The same is true in business. Real innovation happens where someone discovers a new way to scratch an old itch, where someone thinks through a problem in a new way (even if it's simply a new application of an old technology). When we talk about innovation happening "at the edges" of a market or industry, what we mean is that innovation happens where business rubs up against constraints. (The "mainstream" of anything is where things flow smoothly, right?) We can't have innovation--and capitalism's greatest strength as an economic system is its powerful incentives for innovation--unless we have the right kind of rules and restrictions. (The question of "more" regulation versus "less" regulation is puerile. The kind of regulation matters more than the amount.) The free market, to put it pointedly, is only as free as its constraints force it to be.

Of course, constraints are damned inconvenient. And that's precisely the point.
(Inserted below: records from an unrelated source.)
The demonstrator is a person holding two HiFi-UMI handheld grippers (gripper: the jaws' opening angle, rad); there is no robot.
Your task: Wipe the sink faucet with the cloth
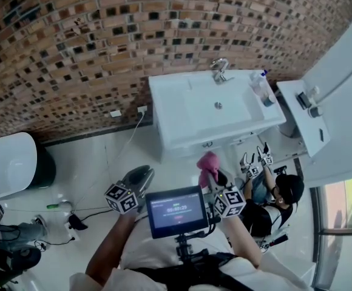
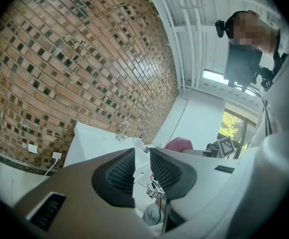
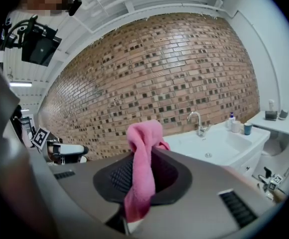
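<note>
Right tongs (image 3: 144, 159) pinch the pink cloth (image 3: 144, 133), held up near the person, well short of the white sink (image 1: 182, 114) w/ chrome faucet (image 1: 220, 70) at its far rim, against a brick wall (image 1: 73, 41). Left tongs (image 2: 142, 156) slightly spread, nothing btwn them.

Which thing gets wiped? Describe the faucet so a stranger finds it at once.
Start at the brick wall; against it stands a white sink cabinet. At the basin's back rim, near the wall, rises the faucet. It is the only shiny metal piece with a curved spout; the bottles and cup cluster at the right corner.
</note>
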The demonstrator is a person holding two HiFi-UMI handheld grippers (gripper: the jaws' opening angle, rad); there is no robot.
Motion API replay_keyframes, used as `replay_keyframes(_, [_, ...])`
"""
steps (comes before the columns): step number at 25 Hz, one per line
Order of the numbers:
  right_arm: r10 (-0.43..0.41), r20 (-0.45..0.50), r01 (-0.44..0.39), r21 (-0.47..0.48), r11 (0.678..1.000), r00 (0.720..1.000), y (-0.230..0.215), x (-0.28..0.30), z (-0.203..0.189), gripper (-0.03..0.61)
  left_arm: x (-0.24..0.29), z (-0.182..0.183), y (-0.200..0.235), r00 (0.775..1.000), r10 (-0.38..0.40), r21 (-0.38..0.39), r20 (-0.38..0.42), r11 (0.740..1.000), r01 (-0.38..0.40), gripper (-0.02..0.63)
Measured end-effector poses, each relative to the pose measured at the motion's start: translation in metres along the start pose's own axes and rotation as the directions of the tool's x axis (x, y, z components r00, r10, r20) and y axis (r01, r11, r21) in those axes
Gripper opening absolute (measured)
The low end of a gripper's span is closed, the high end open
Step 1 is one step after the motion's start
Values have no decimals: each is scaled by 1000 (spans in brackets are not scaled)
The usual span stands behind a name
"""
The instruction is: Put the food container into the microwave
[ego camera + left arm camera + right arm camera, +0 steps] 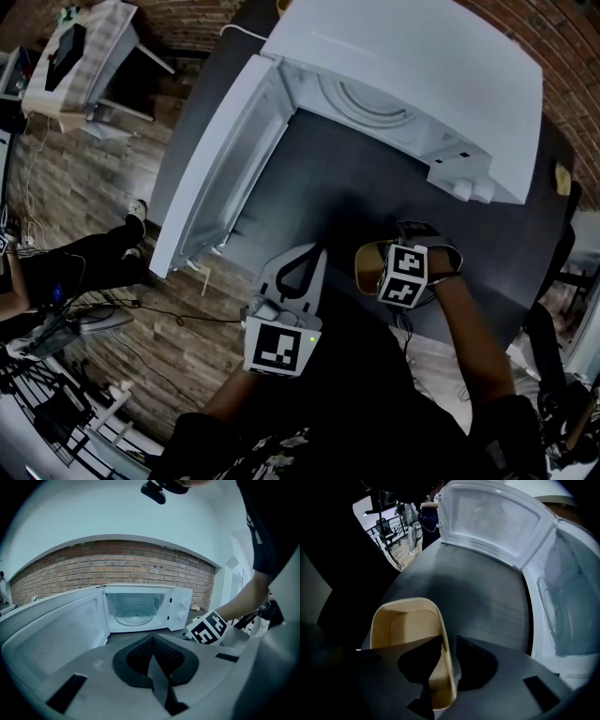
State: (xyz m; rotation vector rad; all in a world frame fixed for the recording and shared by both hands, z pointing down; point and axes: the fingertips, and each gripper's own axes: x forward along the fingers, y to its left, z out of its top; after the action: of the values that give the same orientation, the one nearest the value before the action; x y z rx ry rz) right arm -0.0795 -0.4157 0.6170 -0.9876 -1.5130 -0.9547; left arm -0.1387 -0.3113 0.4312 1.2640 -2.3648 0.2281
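Observation:
The white microwave (pixel 412 66) stands on the dark table (pixel 319 178) with its door (pixel 220 169) swung fully open to the left and its cavity (pixel 136 611) with the glass turntable empty. My right gripper (pixel 380 267) is shut on the side wall of the tan food container (pixel 405 620), one jaw inside it and one outside, low over the table in front of the microwave. The container (pixel 367 255) is empty. My left gripper (pixel 312 253) is beside it to the left, shut on nothing, pointing at the cavity.
The open door (pixel 497 522) overhangs the table's left edge. A small yellow item (pixel 562 178) lies at the table's far right. On the wooden floor to the left are a person's legs (pixel 84 258), cables and a desk (pixel 84 47).

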Motion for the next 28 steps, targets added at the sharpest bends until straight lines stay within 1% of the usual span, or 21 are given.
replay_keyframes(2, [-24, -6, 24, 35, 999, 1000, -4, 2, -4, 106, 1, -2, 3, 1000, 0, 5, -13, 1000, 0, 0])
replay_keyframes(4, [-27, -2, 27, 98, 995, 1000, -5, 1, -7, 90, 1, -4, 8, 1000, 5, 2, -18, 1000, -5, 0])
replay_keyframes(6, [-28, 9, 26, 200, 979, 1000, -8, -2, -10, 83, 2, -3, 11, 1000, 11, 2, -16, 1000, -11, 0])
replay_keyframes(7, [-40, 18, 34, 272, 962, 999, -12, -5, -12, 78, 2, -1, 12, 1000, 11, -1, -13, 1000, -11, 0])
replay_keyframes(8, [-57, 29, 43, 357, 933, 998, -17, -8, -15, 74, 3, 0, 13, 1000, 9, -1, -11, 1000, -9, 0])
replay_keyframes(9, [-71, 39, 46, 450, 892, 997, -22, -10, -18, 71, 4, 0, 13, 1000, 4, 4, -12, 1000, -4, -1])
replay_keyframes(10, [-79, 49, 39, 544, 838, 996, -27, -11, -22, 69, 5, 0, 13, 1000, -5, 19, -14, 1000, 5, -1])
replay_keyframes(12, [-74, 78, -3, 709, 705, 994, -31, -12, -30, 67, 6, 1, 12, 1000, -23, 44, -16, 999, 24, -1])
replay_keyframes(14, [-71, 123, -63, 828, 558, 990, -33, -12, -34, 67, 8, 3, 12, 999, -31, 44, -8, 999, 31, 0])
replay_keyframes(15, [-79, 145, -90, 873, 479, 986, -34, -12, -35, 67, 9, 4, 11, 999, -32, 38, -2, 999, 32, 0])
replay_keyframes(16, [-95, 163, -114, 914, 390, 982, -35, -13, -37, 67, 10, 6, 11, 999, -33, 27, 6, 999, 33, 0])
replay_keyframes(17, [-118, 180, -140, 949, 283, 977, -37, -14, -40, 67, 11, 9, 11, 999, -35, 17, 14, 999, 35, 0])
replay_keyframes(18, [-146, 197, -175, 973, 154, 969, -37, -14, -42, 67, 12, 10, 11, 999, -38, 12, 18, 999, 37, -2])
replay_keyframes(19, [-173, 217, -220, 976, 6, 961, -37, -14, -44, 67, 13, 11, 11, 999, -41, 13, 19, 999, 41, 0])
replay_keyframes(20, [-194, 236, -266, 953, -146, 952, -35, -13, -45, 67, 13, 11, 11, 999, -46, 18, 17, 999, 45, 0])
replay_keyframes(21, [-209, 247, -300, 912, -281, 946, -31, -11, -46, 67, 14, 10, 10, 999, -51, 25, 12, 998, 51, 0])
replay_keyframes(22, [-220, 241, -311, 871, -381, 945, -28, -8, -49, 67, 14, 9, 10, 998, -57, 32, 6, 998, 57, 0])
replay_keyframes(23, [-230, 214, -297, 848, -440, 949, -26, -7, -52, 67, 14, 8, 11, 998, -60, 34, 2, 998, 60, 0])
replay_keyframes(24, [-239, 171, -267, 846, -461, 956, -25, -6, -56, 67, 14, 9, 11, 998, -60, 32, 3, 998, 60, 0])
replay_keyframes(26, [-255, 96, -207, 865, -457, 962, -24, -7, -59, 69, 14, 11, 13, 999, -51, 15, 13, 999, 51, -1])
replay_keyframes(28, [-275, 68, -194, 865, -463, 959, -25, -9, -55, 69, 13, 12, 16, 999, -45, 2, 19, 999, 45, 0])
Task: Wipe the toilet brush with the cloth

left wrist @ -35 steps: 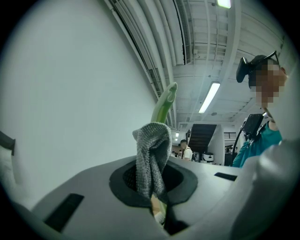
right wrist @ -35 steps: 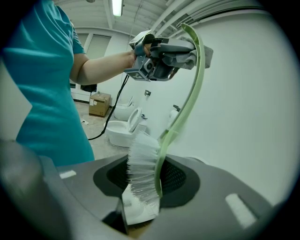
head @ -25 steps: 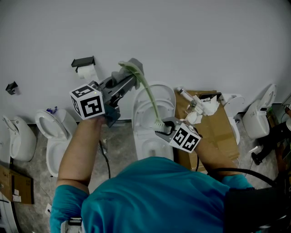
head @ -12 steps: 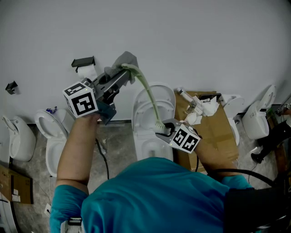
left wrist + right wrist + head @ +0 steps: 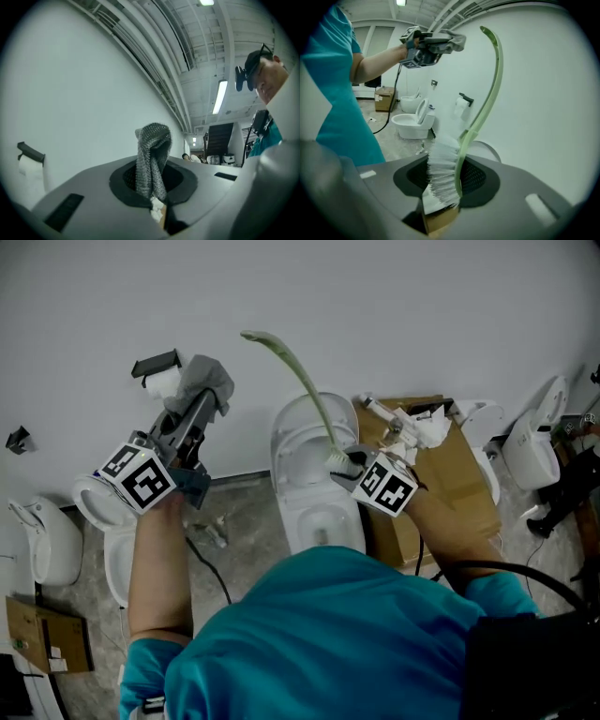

It's often--if not always--in response to inconveniences that people are most creative, most inventive, most innovative. And so we're led inevitably to the conclusion that inconveniences can be useful.
Gridlock
"Traffic lights are just the Man keeping us down! We will not be constrained!"

Some inconveniences, naturally, are more useful than others, but that hardly obviates the necessity of inconvenience for optimal performance. It's easy enough to see how inconveniencing others might be worthwhile, but it's one of the marks of emotional maturity to see the value of inconvenience for oneself. Politics--in the largest possible sense of the word--is only possible because we deliberately accept to be inconvenienced in certain ways (e.g., we don't simply use whichever car is closest, use guns to force our crushes to go out with us, or lynch elected officials from opposing parties). We recognize that our condition is collectively better when we all accept to be inconvenienced in certain ways. (Again, the kind of self-regulation matters more than the amount.)

Finding--and enforcing--the right kind of constraints is key to getting the most out of people, as innovators, as politicians, as artists, as designers, and even as citizens. We would all of us do well to remember that inconvenience--yes, even our own--often serves us much, much better than convenience.